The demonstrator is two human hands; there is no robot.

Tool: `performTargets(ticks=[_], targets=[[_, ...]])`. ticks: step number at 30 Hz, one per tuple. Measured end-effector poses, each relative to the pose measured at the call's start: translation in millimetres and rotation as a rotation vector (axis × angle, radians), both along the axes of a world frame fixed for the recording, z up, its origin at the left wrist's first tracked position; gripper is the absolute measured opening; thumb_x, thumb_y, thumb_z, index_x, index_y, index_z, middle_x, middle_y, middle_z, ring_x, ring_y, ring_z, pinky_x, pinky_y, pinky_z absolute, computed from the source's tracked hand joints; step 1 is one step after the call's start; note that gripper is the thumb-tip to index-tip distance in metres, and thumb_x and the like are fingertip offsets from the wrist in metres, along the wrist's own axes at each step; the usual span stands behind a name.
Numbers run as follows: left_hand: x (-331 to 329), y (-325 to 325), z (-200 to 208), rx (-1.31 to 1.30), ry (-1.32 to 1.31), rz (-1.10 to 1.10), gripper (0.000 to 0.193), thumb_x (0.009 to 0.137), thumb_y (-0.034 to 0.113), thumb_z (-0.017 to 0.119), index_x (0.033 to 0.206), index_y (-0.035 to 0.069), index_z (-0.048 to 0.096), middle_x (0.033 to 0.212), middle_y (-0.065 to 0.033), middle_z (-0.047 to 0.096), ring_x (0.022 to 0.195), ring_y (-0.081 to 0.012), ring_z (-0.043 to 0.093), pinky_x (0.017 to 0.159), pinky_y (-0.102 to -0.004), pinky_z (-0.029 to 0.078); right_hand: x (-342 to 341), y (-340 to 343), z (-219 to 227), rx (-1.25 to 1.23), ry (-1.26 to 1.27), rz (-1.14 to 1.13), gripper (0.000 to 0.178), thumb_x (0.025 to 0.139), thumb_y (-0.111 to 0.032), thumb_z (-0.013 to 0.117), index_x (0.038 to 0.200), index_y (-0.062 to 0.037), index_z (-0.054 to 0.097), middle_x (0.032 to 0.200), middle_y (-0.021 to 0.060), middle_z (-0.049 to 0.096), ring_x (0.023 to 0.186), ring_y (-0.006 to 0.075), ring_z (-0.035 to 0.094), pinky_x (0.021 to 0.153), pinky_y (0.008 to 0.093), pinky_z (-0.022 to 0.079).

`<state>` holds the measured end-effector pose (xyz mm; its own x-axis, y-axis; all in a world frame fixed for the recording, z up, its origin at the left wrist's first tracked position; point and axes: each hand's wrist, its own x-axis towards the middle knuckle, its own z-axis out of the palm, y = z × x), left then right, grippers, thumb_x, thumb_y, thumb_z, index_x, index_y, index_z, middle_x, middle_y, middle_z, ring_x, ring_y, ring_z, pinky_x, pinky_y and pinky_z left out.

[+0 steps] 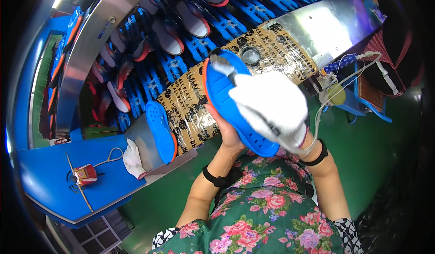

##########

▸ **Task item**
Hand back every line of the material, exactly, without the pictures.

▸ **Output for this task**
The demonstrator is two human hands; there is no robot.

Tool: `performTargets(ticks=[_], targets=[[_, ...]])`. ticks: step number at 30 Hz, one per tuple. Measured end-effector poses, each relative to the pose measured at the call's start: translation in millimetres and rotation as a rotation vector (axis × angle, radians), both along the axes of a world frame fixed for the recording, z up, its origin at the left wrist's first tracked position; gripper is the absolute measured opening; thumb_x, thumb_y, thumb_z, index_x, index_y, index_z, middle_x, middle_y, middle_z, ring_x, ring_y, ring_z, pinky_x, pinky_y, pinky_z absolute, computed from the source's tracked hand joints; step 1 is one step after the call's start; note that gripper is the thumb-tip to index-tip distance in metres, and thumb_x and the like are fingertip offsets from the wrist in metres, along the wrist's own axes at each step; the usual span stands behind a name.
Numbers run as follows: left_hand: x (-331 to 329), y (-325 to 325), z (-200 to 208), rx (-1.31 to 1.30), ry (-1.32 to 1.31), rz (-1.10 to 1.10), gripper (0.000 to 0.193), thumb_x (0.009 to 0.137), thumb_y (-0.034 to 0.113), thumb_z (-0.017 to 0.119), index_x (0.033 to 0.206), index_y (-0.035 to 0.069), index_z (-0.048 to 0.096), middle_x (0.033 to 0.212), middle_y (-0.065 to 0.033), middle_z (-0.047 to 0.096), ring_x (0.022 to 0.195), ring_y (-0.081 to 0.012), ring_z (-0.043 to 0.093), pinky_x (0.017 to 0.159), pinky_y (-0.102 to -0.004), pinky_z (-0.029 to 0.078); right_hand: x (-342 to 341), y (-340 to 343), z (-219 to 227), rx (-1.25 to 1.23), ry (-1.26 to 1.27), rz (-1.14 to 1.13), gripper (0.000 to 0.178), thumb_x (0.025 to 0.139), thumb_y (-0.111 to 0.032), thumb_z (-0.013 to 0.117), index_x (0.038 to 0.200), index_y (-0.062 to 0.037), index_z (-0.054 to 0.097), middle_x (0.032 to 0.200), middle_y (-0.021 to 0.060), middle_z (-0.049 to 0.096), ring_x (0.023 to 0.186), ring_y (-0.006 to 0.075), ring_z (-0.035 to 0.094), pinky_x (0.021 to 0.153), pinky_y (0.008 to 0.093), pinky_z (-0.022 to 0.079).

`<state>` holds the measured end-effector pose (xyz mm; its own x-axis, y-axis; all in a world frame fixed for the recording, z up, its origin at the left wrist's first tracked position; point and axes: each hand's wrist, its own x-axis towards the middle knuckle, its own z-axis out of the palm, y = z × x), left then right, grippers, thumb_x, thumb_y, thumb_z, index_x, index_y, index_z, middle_x, middle_y, middle_z, ring_x, ring_y, ring_z, pinky_x, pinky_y and pinky_z left out.

[+0 steps] 

That concludes the exercise.